In India, variola is described in the ayurvedic books . The curative treatment ayurvedic passed by the inoculation of a " material varioleux" one year old old man, resulting from the pustules of people having contracted variola the previous year. The effectiveness of this method was attested by British doctor J.Z. Holwell in a report/ratio with the College off Physicians with London in 1767.
Itself very favorable to the variolisation, the British doctor Edward Jenner heard of a popular belief according to which to catch the variola of the cows would preserve human form. The May 14th 1796, it inoculated then with a child of the pus taken on the hand of farm infected by the Vaccine (via the contact with worse of the infested cow), or variola of the cows (“ cow pox ” in English). Three months later, it inoculated variola with the child, who resisted it, appearing thus immunized against the virus. This practice was spread then gradually in all Europe. Nevertheless, variola remained endemic during all the 19th century and gradually from Europe only after the First World War disappeared.
For the anecdote, vaccination at that time consisted in taking pus directly pustules and infecting the men with (not to forget that Louis Pasteur and the asepsis came only later). And rather than to transport an infested cow, it was simpler to move with a man recently “vaccinated” and who presented the pustules. And thus the integrality of a convent was one day vaccinated against variola, although it was consequently infected occasion by the Syphilis.
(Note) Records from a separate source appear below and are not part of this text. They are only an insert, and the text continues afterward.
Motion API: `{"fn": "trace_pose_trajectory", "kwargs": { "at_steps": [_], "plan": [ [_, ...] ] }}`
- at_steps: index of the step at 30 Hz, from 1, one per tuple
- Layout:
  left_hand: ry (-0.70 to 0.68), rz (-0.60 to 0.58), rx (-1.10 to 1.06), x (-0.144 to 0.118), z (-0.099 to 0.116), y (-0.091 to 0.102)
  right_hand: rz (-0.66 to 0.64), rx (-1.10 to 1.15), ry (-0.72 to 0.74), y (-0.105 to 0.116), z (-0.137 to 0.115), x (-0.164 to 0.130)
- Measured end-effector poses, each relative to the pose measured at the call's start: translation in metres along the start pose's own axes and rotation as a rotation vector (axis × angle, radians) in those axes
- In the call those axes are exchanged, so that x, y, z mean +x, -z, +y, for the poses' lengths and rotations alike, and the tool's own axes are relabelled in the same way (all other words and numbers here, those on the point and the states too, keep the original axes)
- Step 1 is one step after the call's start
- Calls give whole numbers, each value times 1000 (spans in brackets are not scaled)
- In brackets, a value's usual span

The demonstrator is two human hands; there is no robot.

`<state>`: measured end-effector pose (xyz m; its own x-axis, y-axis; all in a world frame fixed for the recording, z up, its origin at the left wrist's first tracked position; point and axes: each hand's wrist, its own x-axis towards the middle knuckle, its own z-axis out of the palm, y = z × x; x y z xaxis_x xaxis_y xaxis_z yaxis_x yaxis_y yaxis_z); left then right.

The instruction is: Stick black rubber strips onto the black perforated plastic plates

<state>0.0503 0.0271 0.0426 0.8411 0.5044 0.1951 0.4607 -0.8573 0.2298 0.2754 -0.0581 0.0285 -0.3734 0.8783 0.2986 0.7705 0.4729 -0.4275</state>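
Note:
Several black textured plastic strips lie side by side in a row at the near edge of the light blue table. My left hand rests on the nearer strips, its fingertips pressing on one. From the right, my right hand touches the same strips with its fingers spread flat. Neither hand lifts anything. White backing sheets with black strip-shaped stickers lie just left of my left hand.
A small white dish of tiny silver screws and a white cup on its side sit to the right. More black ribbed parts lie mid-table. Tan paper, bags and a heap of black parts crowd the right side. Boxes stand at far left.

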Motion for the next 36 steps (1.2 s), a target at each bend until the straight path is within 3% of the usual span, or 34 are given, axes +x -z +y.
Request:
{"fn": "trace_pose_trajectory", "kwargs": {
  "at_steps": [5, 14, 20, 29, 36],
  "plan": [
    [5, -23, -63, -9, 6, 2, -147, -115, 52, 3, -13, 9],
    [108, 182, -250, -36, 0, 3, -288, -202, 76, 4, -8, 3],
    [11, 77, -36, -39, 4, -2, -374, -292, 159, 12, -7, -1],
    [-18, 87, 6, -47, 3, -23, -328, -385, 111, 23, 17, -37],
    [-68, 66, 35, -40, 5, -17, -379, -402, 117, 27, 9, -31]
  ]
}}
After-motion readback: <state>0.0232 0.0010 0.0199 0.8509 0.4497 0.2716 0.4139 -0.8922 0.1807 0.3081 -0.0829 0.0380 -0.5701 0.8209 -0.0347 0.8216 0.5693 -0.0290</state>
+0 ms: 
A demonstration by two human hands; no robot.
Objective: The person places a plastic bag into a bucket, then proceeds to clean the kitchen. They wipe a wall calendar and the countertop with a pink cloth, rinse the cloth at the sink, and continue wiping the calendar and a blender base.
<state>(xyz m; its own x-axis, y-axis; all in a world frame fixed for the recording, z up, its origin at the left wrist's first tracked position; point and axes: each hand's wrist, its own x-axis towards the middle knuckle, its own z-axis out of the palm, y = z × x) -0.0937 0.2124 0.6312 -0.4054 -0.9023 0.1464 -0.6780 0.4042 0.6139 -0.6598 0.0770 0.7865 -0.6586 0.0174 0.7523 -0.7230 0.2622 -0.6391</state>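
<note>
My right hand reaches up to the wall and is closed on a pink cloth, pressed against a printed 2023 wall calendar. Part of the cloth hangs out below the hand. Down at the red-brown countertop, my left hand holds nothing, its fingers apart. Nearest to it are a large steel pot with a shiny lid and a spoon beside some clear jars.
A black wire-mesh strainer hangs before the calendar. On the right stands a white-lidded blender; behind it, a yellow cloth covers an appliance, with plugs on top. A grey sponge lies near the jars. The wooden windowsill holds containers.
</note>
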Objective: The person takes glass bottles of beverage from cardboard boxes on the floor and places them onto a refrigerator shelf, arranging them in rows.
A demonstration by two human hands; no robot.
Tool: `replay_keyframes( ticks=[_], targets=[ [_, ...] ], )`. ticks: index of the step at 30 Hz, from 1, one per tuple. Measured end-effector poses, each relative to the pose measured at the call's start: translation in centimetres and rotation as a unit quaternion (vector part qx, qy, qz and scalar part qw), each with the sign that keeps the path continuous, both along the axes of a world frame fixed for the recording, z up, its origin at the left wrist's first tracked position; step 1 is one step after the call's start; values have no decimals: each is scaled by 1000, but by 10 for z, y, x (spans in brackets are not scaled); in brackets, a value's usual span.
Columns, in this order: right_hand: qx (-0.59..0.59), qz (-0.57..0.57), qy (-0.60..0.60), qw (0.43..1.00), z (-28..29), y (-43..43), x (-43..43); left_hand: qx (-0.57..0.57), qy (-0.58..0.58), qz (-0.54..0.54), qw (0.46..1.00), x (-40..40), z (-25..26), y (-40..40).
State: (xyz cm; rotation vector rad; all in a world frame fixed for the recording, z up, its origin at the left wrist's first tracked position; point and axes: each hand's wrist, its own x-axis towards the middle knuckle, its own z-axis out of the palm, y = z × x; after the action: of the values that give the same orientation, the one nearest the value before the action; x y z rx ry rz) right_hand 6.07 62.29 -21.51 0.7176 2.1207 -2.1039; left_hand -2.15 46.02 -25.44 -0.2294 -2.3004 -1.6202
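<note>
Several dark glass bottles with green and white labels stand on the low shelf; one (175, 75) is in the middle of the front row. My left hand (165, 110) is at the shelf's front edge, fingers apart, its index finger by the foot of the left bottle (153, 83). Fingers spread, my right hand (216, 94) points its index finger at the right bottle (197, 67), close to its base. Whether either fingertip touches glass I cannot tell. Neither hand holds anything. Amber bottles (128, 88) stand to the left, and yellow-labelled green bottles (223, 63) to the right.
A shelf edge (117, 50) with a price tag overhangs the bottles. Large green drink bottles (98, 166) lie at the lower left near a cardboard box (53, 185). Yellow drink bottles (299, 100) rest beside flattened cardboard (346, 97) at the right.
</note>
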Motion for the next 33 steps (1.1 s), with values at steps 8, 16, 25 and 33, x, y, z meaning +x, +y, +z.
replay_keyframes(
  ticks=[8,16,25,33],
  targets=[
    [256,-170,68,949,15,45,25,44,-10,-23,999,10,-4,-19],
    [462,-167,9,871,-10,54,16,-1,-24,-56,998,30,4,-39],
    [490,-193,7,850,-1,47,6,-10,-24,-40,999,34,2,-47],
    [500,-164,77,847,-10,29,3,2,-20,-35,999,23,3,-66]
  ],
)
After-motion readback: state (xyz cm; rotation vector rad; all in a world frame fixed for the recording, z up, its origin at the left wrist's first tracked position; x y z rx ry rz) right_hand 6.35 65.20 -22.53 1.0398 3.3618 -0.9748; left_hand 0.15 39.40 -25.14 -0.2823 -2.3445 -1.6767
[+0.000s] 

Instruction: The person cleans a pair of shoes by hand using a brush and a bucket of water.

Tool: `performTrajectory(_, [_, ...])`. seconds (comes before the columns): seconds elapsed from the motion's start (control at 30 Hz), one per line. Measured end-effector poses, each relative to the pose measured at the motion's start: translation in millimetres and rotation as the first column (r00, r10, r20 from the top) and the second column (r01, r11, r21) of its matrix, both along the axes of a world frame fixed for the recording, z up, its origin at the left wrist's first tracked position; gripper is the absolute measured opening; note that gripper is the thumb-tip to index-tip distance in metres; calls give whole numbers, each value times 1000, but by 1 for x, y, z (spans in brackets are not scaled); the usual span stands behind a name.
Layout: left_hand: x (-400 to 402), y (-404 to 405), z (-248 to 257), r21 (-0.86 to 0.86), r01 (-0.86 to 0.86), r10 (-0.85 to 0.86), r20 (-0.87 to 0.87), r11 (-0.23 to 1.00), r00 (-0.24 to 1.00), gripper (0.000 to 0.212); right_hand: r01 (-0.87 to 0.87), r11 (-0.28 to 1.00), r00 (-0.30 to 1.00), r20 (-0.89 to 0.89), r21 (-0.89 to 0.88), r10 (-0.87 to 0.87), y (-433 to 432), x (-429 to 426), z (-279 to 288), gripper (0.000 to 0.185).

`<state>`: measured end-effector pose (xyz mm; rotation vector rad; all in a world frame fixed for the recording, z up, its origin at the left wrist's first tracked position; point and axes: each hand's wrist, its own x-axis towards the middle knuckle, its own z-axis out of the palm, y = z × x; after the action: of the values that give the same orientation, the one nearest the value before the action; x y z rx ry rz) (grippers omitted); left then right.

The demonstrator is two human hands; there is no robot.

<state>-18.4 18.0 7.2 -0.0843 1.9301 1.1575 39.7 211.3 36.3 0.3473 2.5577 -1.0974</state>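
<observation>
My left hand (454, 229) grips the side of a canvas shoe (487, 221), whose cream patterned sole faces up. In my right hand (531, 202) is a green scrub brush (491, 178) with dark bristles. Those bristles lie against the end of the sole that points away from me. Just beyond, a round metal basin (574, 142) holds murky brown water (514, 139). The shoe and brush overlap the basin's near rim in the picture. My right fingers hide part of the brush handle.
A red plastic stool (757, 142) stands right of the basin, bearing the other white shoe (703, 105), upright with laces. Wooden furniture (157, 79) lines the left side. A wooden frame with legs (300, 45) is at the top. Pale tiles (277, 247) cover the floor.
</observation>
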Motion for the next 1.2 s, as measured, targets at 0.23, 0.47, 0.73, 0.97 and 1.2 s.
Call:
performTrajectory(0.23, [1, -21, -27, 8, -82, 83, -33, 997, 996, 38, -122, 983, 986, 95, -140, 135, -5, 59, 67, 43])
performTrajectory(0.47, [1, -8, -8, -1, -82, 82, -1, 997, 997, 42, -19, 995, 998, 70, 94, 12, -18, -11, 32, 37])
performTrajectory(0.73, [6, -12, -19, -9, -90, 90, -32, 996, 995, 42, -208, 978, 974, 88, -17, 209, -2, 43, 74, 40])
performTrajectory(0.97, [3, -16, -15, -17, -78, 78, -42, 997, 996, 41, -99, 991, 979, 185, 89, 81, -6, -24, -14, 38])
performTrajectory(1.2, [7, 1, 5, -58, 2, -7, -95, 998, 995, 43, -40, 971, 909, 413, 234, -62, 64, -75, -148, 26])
The Soviet Union entirely proposes into 1958 éradiquer the variola, which then made 2 million victims per annum on Earth. The project is taken again the same year by the the World Health Organization (WHO). The initial strategy, suggested by the USSR, estimated that a rate of vaccination of 80% would suffice for éradiquer the virus
WHO then changes strategy into 1967, implementing the “strategy of monitoring and Endiguement”.
In December 1979, a scientific commission declared variola éradiquée in the whole world, conclusion taken again by WHO in 1980. Vaccination was removed following this success.
The Third Republic makes vaccination antivariolar obligatory in 1902. The last epidemic of variola goes back to November 1954 with Vannes. The sergeant Roger Debuigny returned visit to his family in Morbihan, bringing with him of the silk of Saigon which would have been contaminated. There was 16 died out of 73 cases.
In 1999, a committee of WHO announces that the reserves of vaccines available are limited too much and that it is necessary to start again the production of vaccines. A survey of the WHO of 1998 evaluated the number of amounts available on a world level to 90 million.
Consequently, the United States, France and other countries started again the production of vaccine against variola, in particular after the Attentats of September 11th, 2001 and them attacks with the carbuncle. In France, a “governmental play of collective vaccination against variola” lays down, on the assumption of a reappearance of the virus, a device of vaccination of the whole of the population of 14 days within units of basic vaccination (UVB) distributed on the territory.